Stored items from a collection
========
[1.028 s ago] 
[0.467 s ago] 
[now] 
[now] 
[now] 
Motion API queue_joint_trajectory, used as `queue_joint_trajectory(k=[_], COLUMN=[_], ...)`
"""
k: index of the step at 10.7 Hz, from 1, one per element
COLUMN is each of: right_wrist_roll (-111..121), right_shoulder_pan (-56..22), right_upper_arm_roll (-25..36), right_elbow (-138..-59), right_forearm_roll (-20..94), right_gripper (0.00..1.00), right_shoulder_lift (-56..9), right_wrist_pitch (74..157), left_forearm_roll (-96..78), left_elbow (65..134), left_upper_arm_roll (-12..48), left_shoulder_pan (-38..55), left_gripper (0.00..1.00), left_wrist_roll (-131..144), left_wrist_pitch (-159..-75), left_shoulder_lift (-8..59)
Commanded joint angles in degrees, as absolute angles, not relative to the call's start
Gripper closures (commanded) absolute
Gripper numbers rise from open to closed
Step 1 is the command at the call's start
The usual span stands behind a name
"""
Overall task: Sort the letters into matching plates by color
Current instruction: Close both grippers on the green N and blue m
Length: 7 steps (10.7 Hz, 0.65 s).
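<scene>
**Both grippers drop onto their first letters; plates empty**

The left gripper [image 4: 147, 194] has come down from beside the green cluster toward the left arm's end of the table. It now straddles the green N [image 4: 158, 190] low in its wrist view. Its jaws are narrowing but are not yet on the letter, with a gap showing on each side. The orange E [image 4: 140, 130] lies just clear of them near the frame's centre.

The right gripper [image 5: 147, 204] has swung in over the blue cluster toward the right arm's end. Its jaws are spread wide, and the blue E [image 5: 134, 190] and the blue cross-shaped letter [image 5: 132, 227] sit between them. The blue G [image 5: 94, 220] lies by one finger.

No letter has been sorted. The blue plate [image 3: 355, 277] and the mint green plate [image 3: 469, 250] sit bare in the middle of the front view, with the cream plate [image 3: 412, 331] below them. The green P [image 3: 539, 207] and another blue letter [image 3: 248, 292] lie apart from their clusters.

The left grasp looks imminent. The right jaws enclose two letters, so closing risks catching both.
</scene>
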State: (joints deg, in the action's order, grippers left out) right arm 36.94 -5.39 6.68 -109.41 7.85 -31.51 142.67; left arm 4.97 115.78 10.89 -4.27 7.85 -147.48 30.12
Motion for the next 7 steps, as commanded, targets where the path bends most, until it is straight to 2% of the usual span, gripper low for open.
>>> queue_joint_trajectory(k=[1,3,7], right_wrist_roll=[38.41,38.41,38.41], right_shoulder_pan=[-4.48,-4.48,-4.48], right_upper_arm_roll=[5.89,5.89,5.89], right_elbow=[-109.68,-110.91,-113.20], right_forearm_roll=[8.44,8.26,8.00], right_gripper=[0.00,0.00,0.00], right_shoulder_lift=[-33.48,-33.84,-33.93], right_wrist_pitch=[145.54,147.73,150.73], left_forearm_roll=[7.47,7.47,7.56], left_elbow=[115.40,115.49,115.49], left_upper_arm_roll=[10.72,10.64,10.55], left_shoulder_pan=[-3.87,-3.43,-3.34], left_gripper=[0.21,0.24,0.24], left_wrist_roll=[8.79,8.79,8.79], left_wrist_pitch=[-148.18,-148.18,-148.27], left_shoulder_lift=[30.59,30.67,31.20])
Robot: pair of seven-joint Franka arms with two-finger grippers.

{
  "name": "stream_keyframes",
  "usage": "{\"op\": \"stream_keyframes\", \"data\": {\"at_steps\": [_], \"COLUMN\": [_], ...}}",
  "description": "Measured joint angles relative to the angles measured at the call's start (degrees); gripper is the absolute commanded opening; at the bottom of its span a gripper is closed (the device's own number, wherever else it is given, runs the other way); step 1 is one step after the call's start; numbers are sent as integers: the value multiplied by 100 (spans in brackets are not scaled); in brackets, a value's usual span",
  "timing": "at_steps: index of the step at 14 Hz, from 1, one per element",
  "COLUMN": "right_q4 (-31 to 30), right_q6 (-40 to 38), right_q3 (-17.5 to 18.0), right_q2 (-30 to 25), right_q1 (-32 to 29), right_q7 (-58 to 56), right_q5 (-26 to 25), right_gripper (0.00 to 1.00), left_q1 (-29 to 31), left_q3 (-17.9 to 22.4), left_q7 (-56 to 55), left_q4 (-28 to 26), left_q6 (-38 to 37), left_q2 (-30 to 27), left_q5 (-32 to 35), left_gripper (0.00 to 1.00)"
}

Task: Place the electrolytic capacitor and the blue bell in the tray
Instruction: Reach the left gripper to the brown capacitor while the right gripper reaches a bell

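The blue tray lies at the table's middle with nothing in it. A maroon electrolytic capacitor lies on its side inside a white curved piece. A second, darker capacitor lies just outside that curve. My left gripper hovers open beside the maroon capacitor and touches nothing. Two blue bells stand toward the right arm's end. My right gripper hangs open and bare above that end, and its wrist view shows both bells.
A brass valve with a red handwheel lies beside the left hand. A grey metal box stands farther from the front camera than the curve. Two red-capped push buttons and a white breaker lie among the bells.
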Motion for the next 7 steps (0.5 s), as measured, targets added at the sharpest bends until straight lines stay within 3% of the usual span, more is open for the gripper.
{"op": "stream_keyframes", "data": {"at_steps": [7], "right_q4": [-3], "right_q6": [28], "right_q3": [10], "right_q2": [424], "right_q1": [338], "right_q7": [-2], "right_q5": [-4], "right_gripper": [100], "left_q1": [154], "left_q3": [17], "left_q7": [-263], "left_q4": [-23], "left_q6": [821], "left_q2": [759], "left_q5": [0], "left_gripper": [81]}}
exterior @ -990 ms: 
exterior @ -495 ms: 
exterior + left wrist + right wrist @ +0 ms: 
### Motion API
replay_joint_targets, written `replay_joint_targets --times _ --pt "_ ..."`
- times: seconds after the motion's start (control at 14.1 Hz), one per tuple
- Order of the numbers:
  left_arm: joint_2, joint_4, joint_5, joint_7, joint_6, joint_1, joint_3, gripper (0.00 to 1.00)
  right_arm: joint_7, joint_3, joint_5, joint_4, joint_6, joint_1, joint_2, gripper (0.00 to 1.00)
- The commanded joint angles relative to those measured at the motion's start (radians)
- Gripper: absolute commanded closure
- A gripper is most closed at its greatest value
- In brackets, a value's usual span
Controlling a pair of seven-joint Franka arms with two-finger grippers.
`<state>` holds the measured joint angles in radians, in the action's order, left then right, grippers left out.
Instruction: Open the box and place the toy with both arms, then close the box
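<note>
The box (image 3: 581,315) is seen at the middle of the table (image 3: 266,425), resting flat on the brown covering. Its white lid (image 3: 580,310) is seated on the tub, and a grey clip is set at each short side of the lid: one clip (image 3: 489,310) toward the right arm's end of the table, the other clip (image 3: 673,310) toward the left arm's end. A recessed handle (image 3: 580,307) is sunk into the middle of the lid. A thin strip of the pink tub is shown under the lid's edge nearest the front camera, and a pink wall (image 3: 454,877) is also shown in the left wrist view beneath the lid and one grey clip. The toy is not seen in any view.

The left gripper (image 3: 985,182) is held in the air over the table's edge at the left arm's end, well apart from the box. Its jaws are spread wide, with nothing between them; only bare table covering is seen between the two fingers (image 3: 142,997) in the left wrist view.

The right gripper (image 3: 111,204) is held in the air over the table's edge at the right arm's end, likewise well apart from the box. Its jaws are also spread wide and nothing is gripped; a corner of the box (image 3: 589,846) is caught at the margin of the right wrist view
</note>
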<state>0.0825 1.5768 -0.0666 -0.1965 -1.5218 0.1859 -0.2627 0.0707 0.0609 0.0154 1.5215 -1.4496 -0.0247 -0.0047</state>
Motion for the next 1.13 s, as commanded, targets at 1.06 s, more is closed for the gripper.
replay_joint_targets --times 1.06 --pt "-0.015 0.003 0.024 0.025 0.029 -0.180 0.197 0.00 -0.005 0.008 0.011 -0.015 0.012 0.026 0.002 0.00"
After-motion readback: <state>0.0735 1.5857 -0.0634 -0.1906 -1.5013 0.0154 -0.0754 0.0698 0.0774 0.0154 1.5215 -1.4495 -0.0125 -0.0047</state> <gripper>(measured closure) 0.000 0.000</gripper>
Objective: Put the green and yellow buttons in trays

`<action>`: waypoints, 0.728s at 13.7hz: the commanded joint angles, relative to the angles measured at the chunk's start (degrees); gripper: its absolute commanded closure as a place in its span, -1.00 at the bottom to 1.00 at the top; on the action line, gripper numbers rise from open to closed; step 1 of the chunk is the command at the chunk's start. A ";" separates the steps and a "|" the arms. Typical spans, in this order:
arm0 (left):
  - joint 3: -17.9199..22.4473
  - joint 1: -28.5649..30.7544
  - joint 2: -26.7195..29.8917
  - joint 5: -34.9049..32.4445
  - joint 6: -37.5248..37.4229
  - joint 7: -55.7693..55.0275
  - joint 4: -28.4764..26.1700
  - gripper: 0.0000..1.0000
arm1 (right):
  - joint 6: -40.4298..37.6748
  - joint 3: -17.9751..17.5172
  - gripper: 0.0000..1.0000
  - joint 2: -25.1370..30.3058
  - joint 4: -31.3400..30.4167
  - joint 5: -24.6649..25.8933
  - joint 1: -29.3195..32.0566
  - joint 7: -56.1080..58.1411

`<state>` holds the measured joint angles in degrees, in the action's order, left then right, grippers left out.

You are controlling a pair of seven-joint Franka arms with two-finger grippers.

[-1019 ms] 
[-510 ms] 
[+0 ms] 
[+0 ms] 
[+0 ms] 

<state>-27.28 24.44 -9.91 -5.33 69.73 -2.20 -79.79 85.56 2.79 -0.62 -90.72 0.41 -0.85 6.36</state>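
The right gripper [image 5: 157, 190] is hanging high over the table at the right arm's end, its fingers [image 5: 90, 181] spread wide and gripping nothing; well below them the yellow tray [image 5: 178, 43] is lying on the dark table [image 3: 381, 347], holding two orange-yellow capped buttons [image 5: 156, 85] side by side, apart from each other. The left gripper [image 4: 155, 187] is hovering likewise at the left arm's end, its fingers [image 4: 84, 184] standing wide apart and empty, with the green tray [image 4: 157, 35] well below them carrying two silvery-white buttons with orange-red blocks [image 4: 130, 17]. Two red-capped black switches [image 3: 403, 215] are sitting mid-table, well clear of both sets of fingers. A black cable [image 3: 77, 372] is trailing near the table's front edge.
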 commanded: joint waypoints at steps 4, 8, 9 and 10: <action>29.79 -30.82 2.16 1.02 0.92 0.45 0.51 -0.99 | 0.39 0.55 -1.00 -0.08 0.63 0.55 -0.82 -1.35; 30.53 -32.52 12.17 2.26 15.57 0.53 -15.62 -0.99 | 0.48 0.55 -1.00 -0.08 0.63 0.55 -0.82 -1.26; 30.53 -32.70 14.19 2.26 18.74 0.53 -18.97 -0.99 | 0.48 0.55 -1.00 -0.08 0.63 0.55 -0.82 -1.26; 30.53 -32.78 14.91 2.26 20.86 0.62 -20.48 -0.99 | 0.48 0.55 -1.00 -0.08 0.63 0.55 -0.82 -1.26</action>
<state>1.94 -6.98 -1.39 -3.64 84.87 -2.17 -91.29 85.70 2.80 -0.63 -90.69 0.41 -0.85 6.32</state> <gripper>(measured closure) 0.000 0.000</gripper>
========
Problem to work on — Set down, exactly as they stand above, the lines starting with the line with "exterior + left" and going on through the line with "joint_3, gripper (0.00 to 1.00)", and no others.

Your solution —
exterior + left wrist + right wrist @ +0 ms: 
### Motion API
replay_joint_targets, written `replay_joint_targets --times _ --pt "_ ..."`
- times: seconds after the motion's start (control at 14.1 Hz), one per tuple
- Order of the numbers:
  left_arm: joint_2, joint_4, joint_5, joint_7, joint_6, joint_1, joint_3, gripper (0.00 to 1.00)

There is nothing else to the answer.